A lawyer who relied on ChatGPT to prepare a court filing for his client is finding out the hard way that the artificial intelligence tool has a tendency to fabricate information.
Steven Schwartz, a lawyer for a man suing the Colombian airline Avianca over a metal beverage cart allegedly injuring his knee, is facing a sanctions hearing on June 8 after admitting last week that several of the cases he supplied the court as evidence of precedent were invented by ChatGPT, a large language model created by OpenAI.
Lawyers for Avianca first brought the concerns to the judge overseeing the case.
“Six of the submitted cases appear to be bogus judicial decisions with bogus quotes and bogus internal citations,” U.S. District Judge P. Kevin Castel said earlier this month after reviewing Avianca’s complaint, calling the situation an “unprecedented circumstance.”
The invented cases included decisions titled “Varghese v. China Southern Airlines Ltd.,” “Miller v. United Airlines Inc.” and “Petersen v. Iran Air.”
Schwartz ― an attorney with Levidow, Levidow & Oberman who’s been licensed in New York for more than 30 years ― then confessed in an affidavit that he’d used ChatGPT to produce the cases in support of his client and was “unaware of the possibility that its content could be false.”
Schwartz “greatly regrets having utilized generative artificial intelligence to supplement to the legal research performed herein and will never do so in the future without absolute verification of its authenticity,” he stated in the affidavit.
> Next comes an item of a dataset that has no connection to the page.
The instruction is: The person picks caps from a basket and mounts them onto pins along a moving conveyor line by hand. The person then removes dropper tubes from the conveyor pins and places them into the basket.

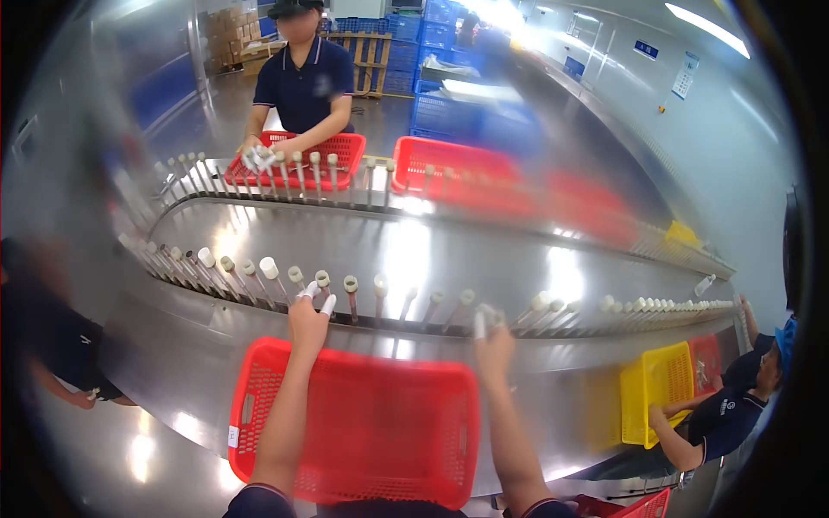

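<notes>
My left hand reaches past the red basket to the near row of upright posts. White covers sit on its fingertips. Its thumb and a finger are apart, just below a post with a pale round top, and I see nothing held between them. My right hand is farther right along the same row, its fingers smeared by motion. Pale shapes at its fingertips are too blurred to tell covers from a held piece. Left of my left hand, a few posts carry taller white caps.
The posts stand in a looped track around a shiny metal table. Across it, a person handles white pieces over a red basket. Another person at the right holds a yellow basket. Someone in dark clothes stands at the left.
</notes>
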The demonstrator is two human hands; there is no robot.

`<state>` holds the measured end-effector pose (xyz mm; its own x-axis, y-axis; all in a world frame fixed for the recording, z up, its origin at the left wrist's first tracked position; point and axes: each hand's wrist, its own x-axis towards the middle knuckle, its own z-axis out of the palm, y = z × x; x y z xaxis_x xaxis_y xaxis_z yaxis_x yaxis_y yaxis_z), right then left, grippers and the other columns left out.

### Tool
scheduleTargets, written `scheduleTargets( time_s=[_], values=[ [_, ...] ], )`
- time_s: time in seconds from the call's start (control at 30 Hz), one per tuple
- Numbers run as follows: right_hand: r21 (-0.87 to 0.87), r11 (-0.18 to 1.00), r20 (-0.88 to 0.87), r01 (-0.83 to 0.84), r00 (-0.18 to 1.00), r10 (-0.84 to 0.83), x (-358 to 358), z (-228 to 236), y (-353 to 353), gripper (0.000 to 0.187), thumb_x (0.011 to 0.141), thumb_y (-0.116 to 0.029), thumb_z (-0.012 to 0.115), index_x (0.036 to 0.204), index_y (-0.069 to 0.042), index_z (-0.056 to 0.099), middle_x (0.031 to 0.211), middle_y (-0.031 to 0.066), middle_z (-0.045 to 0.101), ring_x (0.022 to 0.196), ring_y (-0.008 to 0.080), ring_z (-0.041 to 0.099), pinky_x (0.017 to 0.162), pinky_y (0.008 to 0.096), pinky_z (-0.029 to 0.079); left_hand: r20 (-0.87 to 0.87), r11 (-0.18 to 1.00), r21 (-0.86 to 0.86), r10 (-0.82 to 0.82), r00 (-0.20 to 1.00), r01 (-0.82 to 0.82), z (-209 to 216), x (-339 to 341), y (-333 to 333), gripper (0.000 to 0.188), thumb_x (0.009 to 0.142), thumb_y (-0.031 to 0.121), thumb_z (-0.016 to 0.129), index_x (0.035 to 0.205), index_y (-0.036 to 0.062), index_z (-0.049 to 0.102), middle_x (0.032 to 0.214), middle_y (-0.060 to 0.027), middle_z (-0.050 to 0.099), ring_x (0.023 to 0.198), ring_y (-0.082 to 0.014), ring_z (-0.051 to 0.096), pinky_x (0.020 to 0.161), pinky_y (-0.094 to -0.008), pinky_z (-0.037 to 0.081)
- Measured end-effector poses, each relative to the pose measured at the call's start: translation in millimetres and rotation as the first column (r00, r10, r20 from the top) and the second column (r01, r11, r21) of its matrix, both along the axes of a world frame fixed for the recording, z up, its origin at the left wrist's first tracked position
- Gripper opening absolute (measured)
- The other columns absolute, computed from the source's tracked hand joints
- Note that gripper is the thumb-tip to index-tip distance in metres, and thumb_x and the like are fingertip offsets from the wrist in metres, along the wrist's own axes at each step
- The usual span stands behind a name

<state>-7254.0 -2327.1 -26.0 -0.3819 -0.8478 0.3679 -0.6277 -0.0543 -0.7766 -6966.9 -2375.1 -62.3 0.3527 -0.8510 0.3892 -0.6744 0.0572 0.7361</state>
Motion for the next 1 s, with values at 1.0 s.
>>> scheduleTargets(
  time_s=[1.0],
  values=[
    [0.105,0.775,0.05,-0.623,0.782,0.622,-109.2,-77.2,9.0,0.025,0.08,-0.018,0.06,0.097,-0.001,0.055,0.097,0.01,0.057,0.09,0.017,0.054,0.08,0.0288,0.041,-0.216,0.813,-0.478,-0.475,0.853,0.331,7.7,-181.9,-9.7,0.023,0.081,0.002,0.051,0.104,-0.0018,0.051,0.095,-0.0101,0.06,0.088,-0.0158,0.058,0.078,-0.0257,0.044]
  ],
)
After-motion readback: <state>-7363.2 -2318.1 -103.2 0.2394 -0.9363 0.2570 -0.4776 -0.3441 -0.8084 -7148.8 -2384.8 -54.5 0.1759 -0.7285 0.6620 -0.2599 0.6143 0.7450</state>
Peter LoDuca, another lawyer at Schwartz’s firm, argued in a separate affidavit that “sanctions are not appropriate in this instance as there was no bad faith nor intent to deceive either the Court or the defendant.”
The sanctions may involve Schwartz paying the attorneys’ fees that the other side incurred while uncovering the false information.
This isn’t the first time ChatGPT has “hallucinated” information, as AI researchers refer to the phenomenon. Last month, The Washington Post reported on ChatGPT putting a professor on a list of legal scholars who had sexually harassed someone, citing a Post article that didn’t exist.
“It was quite chilling,” the law professor, Jonathan Turley, said in an interview with the Post. “An allegation of this kind is incredibly harmful.”